Les deux fours, l’un domestique et l’autre de potier, repérés lors de la phase de diagnostic réalisée en préalable à cette fouille seront explorés au cours de la phase de recherches en cours. Les fosses, creusées dans le substrat géologique, sont peu profondes. Il ne s’agit donc probablement pas de creusements consécutifs à l’extraction de l’argile nécessaire à la confection des pots, mais plutôt liés au travail préparatoire de l’argile : bac de décantation ou de malaxage ?

Le second secteur, situé en contrebas du premier, présente les restes d’une occupation domestique. Il s’agit de trous de poteaux et d’empreintes de sablières basses (pièces de bois horizontales sur lesquelles sont montés les murs) qui délimitent des espaces bâtis, et aussi de silos réutilisés dans un second temps comme poubelles (fosses dépotoirs).
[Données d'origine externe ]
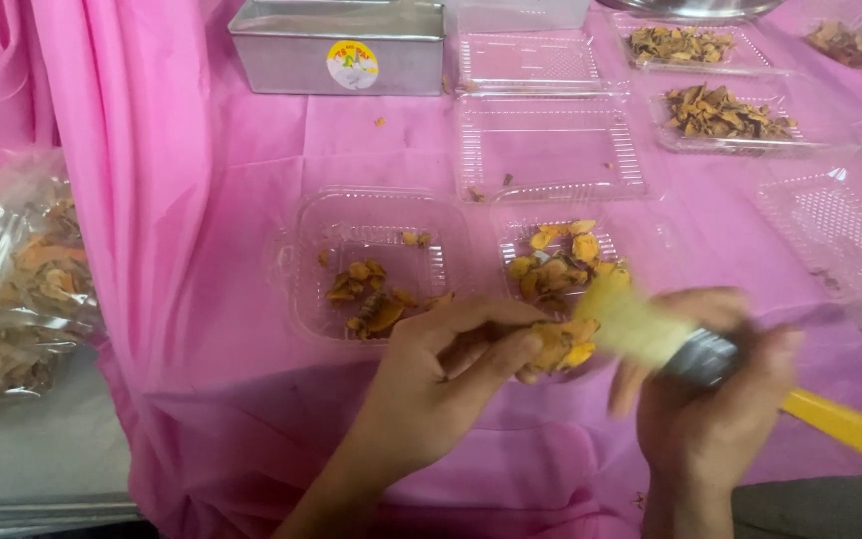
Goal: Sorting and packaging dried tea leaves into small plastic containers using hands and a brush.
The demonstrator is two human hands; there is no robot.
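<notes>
My left hand (441,374) pinches a small clump of dried orange-yellow slices (561,344) between thumb and fingers, low in the middle of the view. My right hand (715,399) grips a brush with a yellow handle (850,424), a metal collar and pale bristles (631,324); the bristles touch the clump and look blurred. Just beyond the hands lie two clear plastic trays, the left tray (301,269) and the right tray (511,235), each holding a few of the same dried slices.
A pink cloth (251,140) covers the table. An empty clear tray (551,150) lies further back, filled trays (725,115) at the back right, a metal box (291,45) at the back. Plastic bags of dried slices (22,289) sit at the left edge.
</notes>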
Beaucoup des céramiques retrouvées dans ce secteur sont à pâte orangée, bien différentes des productions potières jetées dans les fosses du premier secteur.
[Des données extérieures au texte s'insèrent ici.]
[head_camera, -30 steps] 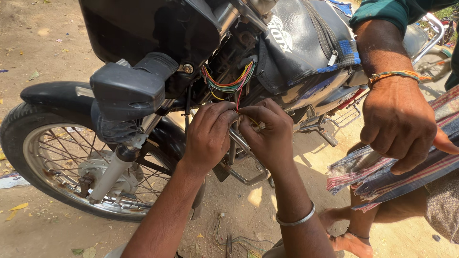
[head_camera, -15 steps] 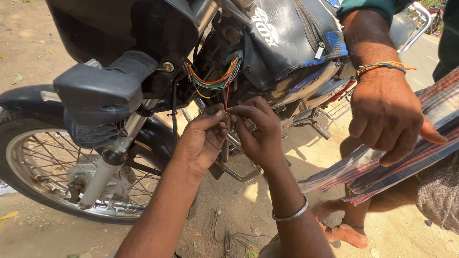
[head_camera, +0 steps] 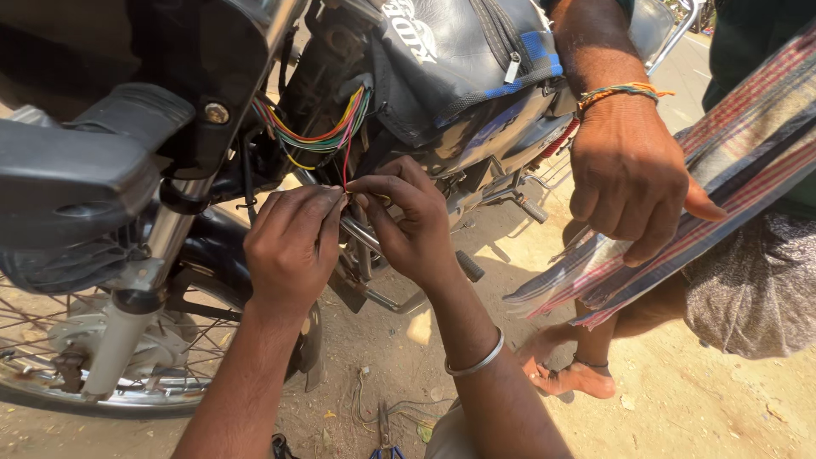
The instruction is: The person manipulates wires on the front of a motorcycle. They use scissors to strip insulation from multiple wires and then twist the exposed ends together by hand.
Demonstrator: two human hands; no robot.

Deux puits ont été mis au jour. Leur profondeur est supérieure à 6 mètres. Leur comblement, suite à leur abandon, est extrêmement riche en objets de la vie quotidienne dont de nombreux vases (cruches, mortiers…) datés des XIVe et XVe siècles.
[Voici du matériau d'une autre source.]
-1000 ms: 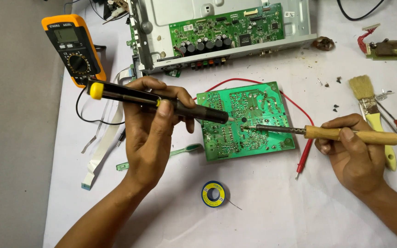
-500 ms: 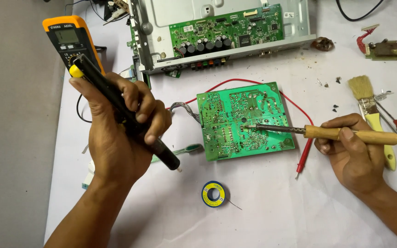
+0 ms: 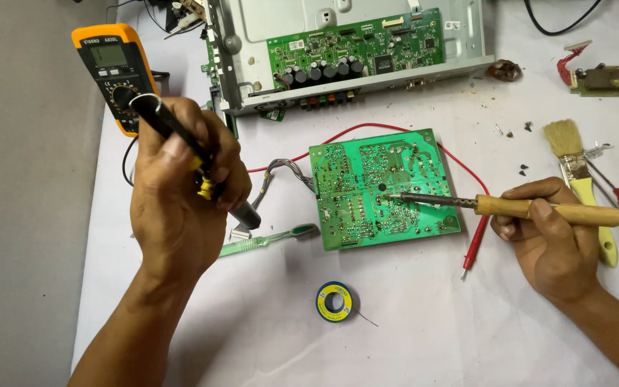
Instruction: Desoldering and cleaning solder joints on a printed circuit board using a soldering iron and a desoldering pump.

En marge de cette occupation, une partie du tracé de l’enceinte de la ville, traditionnellement daté fin XIIIe-début XIVe siècle, a été identifiée (fig. 3). Les matériaux de ce rempart ont été récupérés lors de son démontage en 1814. Deux sondages ont permis d’étudier son profil de récupération (fig. 4) : sa largeur est de 5,30 m pour une profondeur d’environ 2 mètres. Plusieurs niveaux de moellons ont été dégagés (fig. 5). Le muret de parcelle qui longe le Boulevard du 11 novembre semble en grande partie constitué de pierres récupérées sur cette ancienne fortification.